The work they've done

Work already done by the contact tracers has shown a spread in cases coming from people who traveled out of state, most commonly to the Jersey Shore. Though spending time on the beach was not the issue, Farley said. It was mostly in people who attended social gatherings or were in a crowd while vacationing.

From Sunday to Friday last week, the group attempted to reach 613 people who tested positive and for whom the city had a phone number. Fifty-five percent completed the interview, 6% declined, and 38% couldn't be reached.

Of the people who did the interview, there were an average of 2.7 close contacts per person, Farley said. Tracers reached those contacts 73% of the time.

The city is working on finding numbers for other people who have tested positive and hopes to encourage people to cooperate.

Successful tracing "requires the cases and the contacts to voluntarily cooperate with us.

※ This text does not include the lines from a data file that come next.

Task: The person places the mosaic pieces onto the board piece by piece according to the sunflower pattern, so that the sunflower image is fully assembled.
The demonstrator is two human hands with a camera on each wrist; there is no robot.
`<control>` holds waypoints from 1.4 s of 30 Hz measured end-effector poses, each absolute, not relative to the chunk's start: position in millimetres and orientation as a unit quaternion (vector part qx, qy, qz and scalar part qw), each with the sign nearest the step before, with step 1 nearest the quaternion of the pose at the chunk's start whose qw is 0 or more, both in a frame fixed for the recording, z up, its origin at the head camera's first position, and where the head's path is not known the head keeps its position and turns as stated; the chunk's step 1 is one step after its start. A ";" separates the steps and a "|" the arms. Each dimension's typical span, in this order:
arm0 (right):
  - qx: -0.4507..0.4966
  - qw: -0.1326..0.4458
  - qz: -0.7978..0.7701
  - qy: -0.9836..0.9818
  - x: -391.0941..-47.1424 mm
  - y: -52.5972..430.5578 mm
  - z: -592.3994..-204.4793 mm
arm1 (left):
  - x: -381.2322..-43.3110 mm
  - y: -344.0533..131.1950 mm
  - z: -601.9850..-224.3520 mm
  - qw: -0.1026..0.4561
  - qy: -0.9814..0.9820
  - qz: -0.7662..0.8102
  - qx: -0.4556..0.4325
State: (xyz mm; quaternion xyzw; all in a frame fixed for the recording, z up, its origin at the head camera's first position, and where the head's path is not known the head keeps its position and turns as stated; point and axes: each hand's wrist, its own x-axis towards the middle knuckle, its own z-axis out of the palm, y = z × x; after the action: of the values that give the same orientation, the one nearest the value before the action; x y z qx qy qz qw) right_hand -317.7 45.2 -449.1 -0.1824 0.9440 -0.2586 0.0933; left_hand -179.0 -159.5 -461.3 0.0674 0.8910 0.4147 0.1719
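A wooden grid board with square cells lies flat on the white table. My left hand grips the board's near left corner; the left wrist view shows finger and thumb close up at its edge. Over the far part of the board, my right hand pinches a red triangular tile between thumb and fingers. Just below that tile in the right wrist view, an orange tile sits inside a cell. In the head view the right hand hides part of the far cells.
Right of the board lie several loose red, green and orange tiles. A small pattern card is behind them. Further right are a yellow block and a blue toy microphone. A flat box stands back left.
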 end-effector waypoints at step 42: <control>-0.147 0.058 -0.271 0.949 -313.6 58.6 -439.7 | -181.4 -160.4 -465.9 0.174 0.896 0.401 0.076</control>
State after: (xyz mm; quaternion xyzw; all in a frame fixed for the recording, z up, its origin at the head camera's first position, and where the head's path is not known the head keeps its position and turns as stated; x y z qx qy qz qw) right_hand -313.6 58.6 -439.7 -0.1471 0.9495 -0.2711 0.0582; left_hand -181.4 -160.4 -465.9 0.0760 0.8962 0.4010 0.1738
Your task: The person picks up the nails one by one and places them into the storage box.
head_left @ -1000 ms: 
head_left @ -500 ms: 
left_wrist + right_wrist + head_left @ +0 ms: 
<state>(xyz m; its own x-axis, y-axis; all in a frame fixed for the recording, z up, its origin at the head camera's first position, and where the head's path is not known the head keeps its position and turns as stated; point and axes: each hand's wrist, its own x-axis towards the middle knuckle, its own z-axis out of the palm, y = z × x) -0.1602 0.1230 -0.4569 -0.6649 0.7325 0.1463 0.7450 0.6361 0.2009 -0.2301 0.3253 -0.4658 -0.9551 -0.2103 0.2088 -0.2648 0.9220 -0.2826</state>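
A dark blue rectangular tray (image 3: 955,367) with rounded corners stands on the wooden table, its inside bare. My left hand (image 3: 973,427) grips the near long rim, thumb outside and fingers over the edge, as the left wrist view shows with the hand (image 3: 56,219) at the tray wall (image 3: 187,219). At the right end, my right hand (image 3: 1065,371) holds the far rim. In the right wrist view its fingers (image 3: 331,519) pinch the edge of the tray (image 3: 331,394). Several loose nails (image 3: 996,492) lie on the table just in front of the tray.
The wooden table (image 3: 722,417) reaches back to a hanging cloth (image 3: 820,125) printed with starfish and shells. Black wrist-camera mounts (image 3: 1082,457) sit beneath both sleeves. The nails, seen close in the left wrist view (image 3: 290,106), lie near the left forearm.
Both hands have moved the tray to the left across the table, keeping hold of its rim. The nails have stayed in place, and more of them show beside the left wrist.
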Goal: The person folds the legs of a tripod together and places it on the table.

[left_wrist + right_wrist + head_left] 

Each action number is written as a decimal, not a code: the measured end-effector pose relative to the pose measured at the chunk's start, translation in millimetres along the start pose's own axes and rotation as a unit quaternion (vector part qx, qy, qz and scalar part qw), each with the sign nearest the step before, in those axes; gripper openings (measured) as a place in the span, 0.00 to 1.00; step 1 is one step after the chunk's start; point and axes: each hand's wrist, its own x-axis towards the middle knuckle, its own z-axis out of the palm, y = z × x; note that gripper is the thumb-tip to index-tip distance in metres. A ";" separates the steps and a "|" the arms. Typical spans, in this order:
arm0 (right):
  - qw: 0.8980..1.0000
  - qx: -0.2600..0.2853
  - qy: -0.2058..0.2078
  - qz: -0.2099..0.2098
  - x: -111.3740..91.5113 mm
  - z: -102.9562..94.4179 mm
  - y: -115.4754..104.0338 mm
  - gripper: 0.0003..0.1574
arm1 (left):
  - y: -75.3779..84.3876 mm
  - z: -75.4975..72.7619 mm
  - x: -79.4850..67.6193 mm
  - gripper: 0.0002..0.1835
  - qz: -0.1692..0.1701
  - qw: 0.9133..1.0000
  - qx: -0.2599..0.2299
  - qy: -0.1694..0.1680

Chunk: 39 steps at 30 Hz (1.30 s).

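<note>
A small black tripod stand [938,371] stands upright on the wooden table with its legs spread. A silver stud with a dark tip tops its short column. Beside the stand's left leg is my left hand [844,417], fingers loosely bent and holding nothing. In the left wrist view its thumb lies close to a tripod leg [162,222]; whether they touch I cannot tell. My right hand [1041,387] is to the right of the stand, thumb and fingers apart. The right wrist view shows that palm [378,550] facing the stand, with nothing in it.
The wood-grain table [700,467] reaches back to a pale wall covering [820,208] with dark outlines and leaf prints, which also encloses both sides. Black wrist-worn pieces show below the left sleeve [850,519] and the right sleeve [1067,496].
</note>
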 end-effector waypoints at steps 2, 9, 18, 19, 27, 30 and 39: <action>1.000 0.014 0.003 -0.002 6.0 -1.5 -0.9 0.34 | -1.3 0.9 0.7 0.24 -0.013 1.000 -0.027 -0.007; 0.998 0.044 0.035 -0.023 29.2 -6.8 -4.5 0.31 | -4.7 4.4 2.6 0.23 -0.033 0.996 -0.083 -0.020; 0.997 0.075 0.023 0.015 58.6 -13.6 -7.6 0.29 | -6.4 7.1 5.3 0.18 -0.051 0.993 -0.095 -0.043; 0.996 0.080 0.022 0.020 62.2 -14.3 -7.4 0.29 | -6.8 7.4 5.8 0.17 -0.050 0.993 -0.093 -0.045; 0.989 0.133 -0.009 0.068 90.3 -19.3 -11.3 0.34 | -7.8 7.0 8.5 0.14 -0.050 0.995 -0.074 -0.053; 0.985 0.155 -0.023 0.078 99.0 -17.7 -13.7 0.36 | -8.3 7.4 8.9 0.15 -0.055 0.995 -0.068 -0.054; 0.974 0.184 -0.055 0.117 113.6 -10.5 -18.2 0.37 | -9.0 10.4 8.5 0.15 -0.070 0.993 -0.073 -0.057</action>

That requires our trust. And that in turn requires our staff to have strong interpersonal skills, the sort of people that you would trust," he said.

The city is starting a public information campaign to encourage trust in the tracers and their mission.

“Many people have a view of government workers as some kind of bureaucrat," Farley said. "We want people in Philadelphia to understand who the people are who are doing this work. How human they are and how they’re doing ...service to others.”

Penn, MLB do their own tracing?

Amid news that multiple players on the Miami Marlins tested positive for the coronavirus, Farley said Major League Baseball was handling the contact tracing for those cases.

NBC10 asked: what other organizations are doing their own contact tracing? James Garrow, a spokesman for the health department, said the city is handling the vast majority of it in the city. But the University of Pennsylvania Health System is contact tracing patients in the system.

"Some other organizations are doing small contact tracing efforts and as we learn of them we are trying to coordinate with them to reduce chances that someone is double traced or missed. Many of these are very small and we're working out the details of our relationship with them," he said in an email.

NBC10's Mitch Blacher contributed to this report.